Most of the water--about 85 percent of it--is controlled by private entities, not the municipal system, explained Starr. "And when we need more of it for the common good, there's conflict."

Where's the water coming from?

"More than 70 percent of Maui's water comes from 'Iao, and the salinity has risen, contaminating more than 20 feet," explained Howden. "It's the engine of economic growth; it's your livelihood; it's the future of Central and South Maui."

Howden wants to see more water saved in East Maui.

"You're not building the aquifer, not allowing it to heal," Howden said. "What we have now are a few corporate entities taking out of the East Maui watershed, which is a mess."

Howden told the KCA and the audience to speak up and be heard, because "if you don't, you're trading out the future. You have rights, and the earth has rights."

In terms of water for future development, Starr said, "We don't have enough. I mean, we're already contaminating the aquifer."

Starr explained that with development comes the thorny question of the rights of existing consumers. "Should they have to cut back so we can make room for more water users?"

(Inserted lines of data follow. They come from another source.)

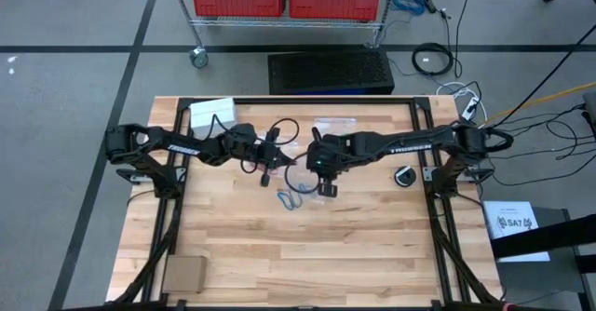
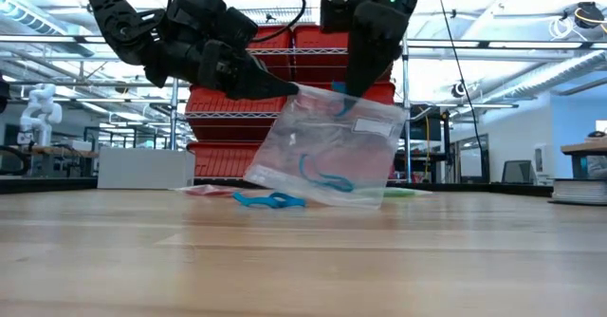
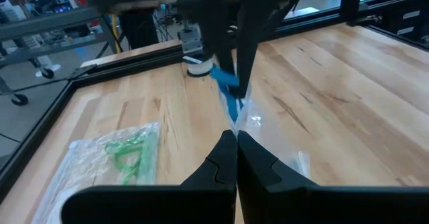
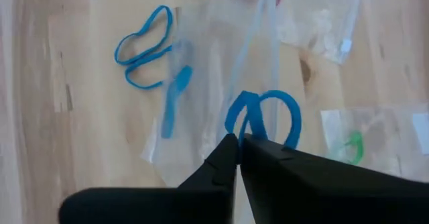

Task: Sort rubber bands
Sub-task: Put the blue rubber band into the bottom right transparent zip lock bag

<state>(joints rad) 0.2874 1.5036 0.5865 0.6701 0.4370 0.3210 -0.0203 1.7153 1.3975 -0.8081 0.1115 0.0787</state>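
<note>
Left gripper (image 2: pixel 285 91) is pinched tight on the corner of the clear bag (image 2: pixel 327 151), holding it up off the table (image 2: pixel 303 260) — blue bands (image 2: pixel 322 177) sit inside. More blue bands (image 2: pixel 269 200) lie loose on the wood just beside it. Right gripper (image 2: pixel 365 87) is at the bag's top edge — closed on a blue band (image 4: pixel 263 115) at the opening.

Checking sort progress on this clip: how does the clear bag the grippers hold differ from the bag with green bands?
The held bag hangs tilted above the table, pinched by the left gripper and right gripper; the green-band bag lies flat, untouched. The held bag contains blue rubber bands; the other contains green rubber bands. Both are clear plastic.
</note>
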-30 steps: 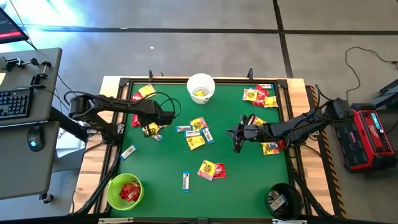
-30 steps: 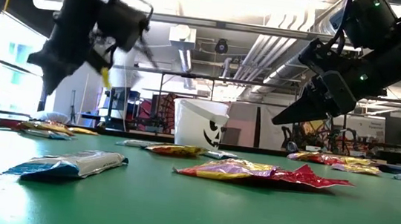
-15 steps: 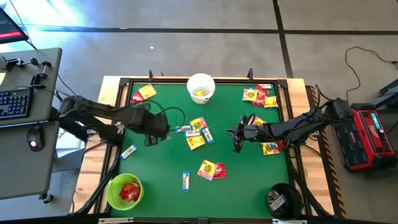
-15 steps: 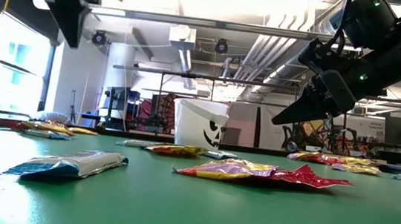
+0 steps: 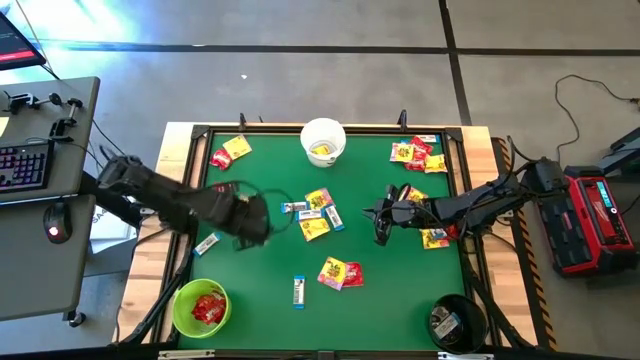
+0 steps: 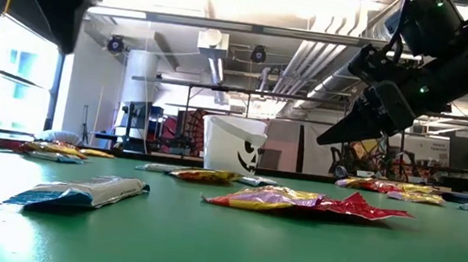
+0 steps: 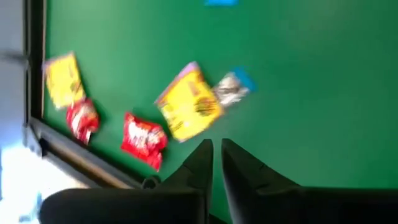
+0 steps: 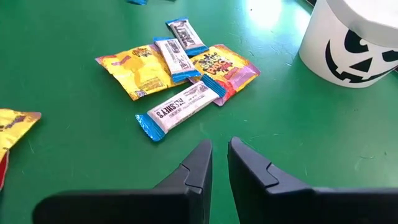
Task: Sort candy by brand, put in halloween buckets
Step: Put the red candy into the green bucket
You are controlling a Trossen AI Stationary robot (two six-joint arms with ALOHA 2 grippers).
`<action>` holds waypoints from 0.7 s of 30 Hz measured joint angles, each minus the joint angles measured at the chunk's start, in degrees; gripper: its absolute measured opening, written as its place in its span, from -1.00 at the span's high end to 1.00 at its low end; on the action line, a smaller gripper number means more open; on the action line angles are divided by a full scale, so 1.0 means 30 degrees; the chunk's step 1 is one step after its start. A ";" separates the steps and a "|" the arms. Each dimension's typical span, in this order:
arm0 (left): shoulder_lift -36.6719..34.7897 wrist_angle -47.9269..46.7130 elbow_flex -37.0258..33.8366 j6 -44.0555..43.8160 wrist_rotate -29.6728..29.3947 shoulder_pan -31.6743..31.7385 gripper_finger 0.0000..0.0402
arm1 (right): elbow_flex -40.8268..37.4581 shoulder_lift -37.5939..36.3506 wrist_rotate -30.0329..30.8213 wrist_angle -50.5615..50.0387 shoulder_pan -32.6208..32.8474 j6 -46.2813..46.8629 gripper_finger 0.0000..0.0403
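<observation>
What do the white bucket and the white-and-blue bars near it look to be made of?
White bucket: looks like smooth moulded plastic, matte to slightly glossy, with a black printed jack-o'-lantern face. White-and-blue bar: thin printed wrapper, likely plastic film, with crimped blue ends and a faint sheen. The contents are not visible.

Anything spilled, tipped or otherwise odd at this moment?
Nothing stands out. The white bucket, green bucket and black bucket all stand upright, and the loose candy lies flat on the green table.

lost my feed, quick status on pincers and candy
Left pincer nearly shut, empty, above mat's left side. Right pincer nearly shut, empty, hovering mid-table. Candy scattered; white bucket unobstructed.
</observation>
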 joint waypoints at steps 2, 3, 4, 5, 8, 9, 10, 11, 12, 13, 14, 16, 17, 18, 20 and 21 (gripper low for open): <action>0.0148 0.0090 -0.0234 0.0451 0.0041 0.1507 0.80 | 0.0000 0.0000 -0.0065 0.0005 0.0000 0.0000 0.79; 0.0177 0.0118 -0.0345 0.0832 0.0081 0.2364 0.78 | 0.0000 0.0000 -0.0082 0.0005 0.0000 0.0000 0.79; 0.0188 0.0210 -0.0476 0.1179 0.0116 0.3209 0.76 | 0.0000 0.0000 -0.0090 0.0008 0.0000 0.0000 0.79; 0.0188 0.0460 -0.0669 0.1479 0.0137 0.4095 0.73 | 0.0000 0.0000 -0.0092 0.0012 0.0000 0.0000 0.79; 0.0188 0.1431 -0.1379 0.2241 0.1031 0.6853 0.67 | 0.0000 0.0000 -0.0104 0.0019 0.0000 0.0000 0.79; 0.0188 0.1726 -0.1712 0.2440 0.1363 0.7729 0.65 | 0.0000 0.0000 -0.0104 0.0025 0.0000 0.0001 0.79; 0.0188 0.2121 -0.2060 0.2563 0.1551 0.8550 0.62 | 0.0000 0.0000 -0.0080 0.0019 0.0000 0.0000 0.79; 0.0188 0.2636 -0.2487 0.2559 0.1636 0.9341 0.60 | 0.0000 0.0000 -0.0064 0.0019 0.0000 0.0000 0.79; 0.0188 0.3276 -0.2896 0.2542 0.1815 1.0092 0.57 | 0.0000 0.0000 -0.0046 0.0019 0.0000 0.0000 0.79; 0.0188 0.3787 -0.3302 0.2477 0.2051 1.0793 0.53 | 0.0000 0.0000 -0.0046 0.0017 0.0000 0.0000 0.79; 0.0188 0.4300 -0.3690 0.2409 0.2238 1.1418 0.50 | 0.0000 0.0000 -0.0044 0.0012 0.0000 0.0000 0.79; 0.0188 0.5200 -0.4447 0.2405 0.2490 1.2466 0.44 | 0.0000 0.0000 -0.0035 0.0012 0.0000 0.0000 0.79; 0.0188 0.5494 -0.4801 0.2400 0.2589 1.2882 0.41 | 0.0000 0.0000 -0.0039 0.0012 0.0000 0.0000 0.79; 0.0188 0.5793 -0.5121 0.2401 0.2632 1.3242 0.38 | 0.0000 0.0000 -0.0031 0.0006 0.0000 0.0000 0.79; 0.0188 0.6175 -0.5726 0.2182 0.2644 1.3821 0.33 | 0.0000 0.0000 -0.0031 0.0012 0.0000 0.0000 0.79; 0.0188 0.6179 -0.5988 0.2020 0.2643 1.4056 0.30 | 0.0000 0.0000 -0.0031 0.0009 0.0000 0.0000 0.79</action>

Environmental Scientist Robin Knox said we'd all have a lot more to talk about "if we discuss water quality rather than quantity--and work together."

The mass undertaking she has helped develop is the Southwest Maui Watershed Project, with goals of fishable, swimmable ocean water, increased potable water and decreased flooding.

"In the 30 years of doing this," Knox said she learned most that "if we pay attention to the quality, then a lot of the system's problems get taken care of in the process."

A watershed is an area that is drained by a river or other body of water, and "mauka to makai, we all live in a watershed," Knox pointed out. So, how do we increase the future water supply? By using an integrated approach, she said, including conserving water (decreasing output), increasing transmission efficiency (some water evaporates in open ditches while being sent to South Maui), recycling wastewater, restoring ecosystems, and green planning and development (e.g., "retrofit existing developed areas and mimic nature with all new development").

For more information, go to mauiwatershedproject.org. To read more about Maui's aquifers, see hi.water.usgs.gov/recent/iao/.

"It's all one water," Knox said is the important message to remember.

For instance, if we take water from streams, they are no longer feeding the deep freshwater aquifers. We have to realize it's all interconnected, Knox stressed. And the island environment isn't the only victim when it comes to mismanagement of water--so is the economy.

"A shortage of developed potable water sources limits economic development," explained Knox.

In the end, Howden summed up the concerns and hopes of the meeting: "Wake up, folks. It's an integrated problem and an integrated fix. The solution is doing what's pono."